Сначала ты веришь в меня – именно здесь ты совершаешь ошибку, не верь в меня, – а потом ты не веришь. Потом ты попадаешь в это противоречие, и возникает проблема: что делать? Как выбраться из этой двойственности? Ты создаешь двойственность, а потом хочешь из нее выбраться. Я не скажу тебе, как из нее выбраться, я скажу тебе, как в нее не попадать. Прежде всего, почему ты должен в нее попадать?
Говорят, что умный человек – это тот, кто знает, как выпутаться из трудных ситуаций, а мудрый – это тот, кто знает, как никогда в них не попадать. Будь мудрым. Почему бы не перерубить самый корень? Не верь в меня, будь мне попутчиком. Именно таковы мои саньясины: они не верующие; они – попутчики. Вместе со мной они путешествуют в неизвестное; они идут сами, своими собственными ногами. Я не несу вас на своих плечах, я не хочу, чтобы вы всю свою жизнь оставались калеками, я не даю вам никаких костылей, вы должны идти сами.
Да, я знаю путь, я прошел по нему, я знаю все ловушки на этом пути. Я буду продолжать громко кричать вам: «Берегитесь, здесь ловушка!» Но, тем не менее, вам решать, попадаться в нее или нет. Если вы попадаетесь в нее, я вас не осуждаю, я уважаю вашу свободу. Если вы в нее не попадаетесь, я вас не награждаю, для меня это нечто само собой разумеющееся – именно так поступает разумный человек. Поэтому, когда вы со мной, нет ни наград, ни наказаний, нет ни ада, ни рая, нет ни греха, ни добродетели. Это моя радость – делиться. Если вы рады разделить ее со мной – отлично; мы можем идти вместе до тех пор, пока вы хотите со мной идти. Если вы вдруг захотите пойти другим путем – прекрасно; мы попрощаемся и расстанемся.
Не нужно в меня верить, не нужно за меня цепляться. Тогда не возникает вопрос о неверии, не появляется двойственность, и нет необходимости искать способ от них избавиться. Пожалуйста, не попадайся во все это.
Третий вопрос:
Ошо,
Каково все-таки твое отношение к смерти?
Мистик, которого вели на виселицу, увидел, что впереди него бежит большая толпа. «Не торопитесь так, – обратился он к ней. – Уверяю вас, что без меня ничего не начнется».
Таково мое отношение к смерти: это величайшая шутка, какая только существует. Смерть никогда не случалась, она не может случиться по самой природе вещей, потому что жизнь вечна. Жизнь не может закончиться; это не вещь, это процесс. Жизнь – это не что-то такое, что начинается и заканчивается; у нее нет ни начала, ни конца. В различных формах вы были здесь всегда, и здесь вы останетесь – в различных формах или, в конце концов, без формы. Именно так живет в Существовании будда: он становится бесформенным. Он полностью исчезает из грубых форм.
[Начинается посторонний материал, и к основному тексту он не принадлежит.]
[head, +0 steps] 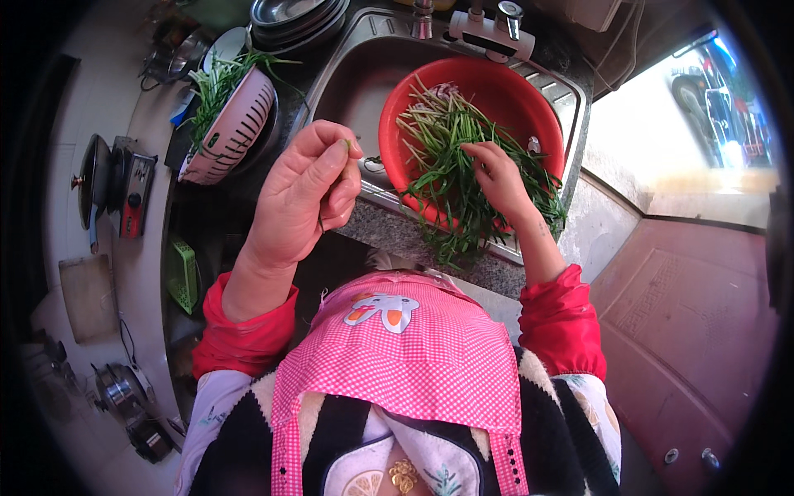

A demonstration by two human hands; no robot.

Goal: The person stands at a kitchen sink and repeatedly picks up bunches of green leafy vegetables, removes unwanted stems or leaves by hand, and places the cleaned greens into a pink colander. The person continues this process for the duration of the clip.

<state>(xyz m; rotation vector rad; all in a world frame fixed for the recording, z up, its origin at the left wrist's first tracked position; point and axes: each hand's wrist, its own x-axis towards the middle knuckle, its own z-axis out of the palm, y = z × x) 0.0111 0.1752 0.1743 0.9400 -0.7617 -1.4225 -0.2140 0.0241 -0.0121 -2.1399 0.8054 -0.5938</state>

Смерти нет, смерть – это ложь, однако она кажется очень реальной. Но она только кажется очень реальной, ее нет. Она представляется такой, потому что ты слишком сильно веришь в свое отдельное существование. Именно в результате веры в то, что ты отделен от Существования, ты придаешь смерти реальность. Отбрось это представление о том, что ты отделен от Существования, и смерть исчезнет.
Если я един с Существованием, как я могу умереть? Существование было здесь до меня и будет здесь после меня. Я – всего лишь рябь на поверхности океана; рябь приходит и уходит, а океан остается, продолжает существовать. Да, тебя не будет – такого, какой ты есть, тебя не будет. Эта форма исчезнет, но тот, кто пребывал в этой форме, продолжит существовать либо в других формах, либо, в конечном счете, в бесформенности.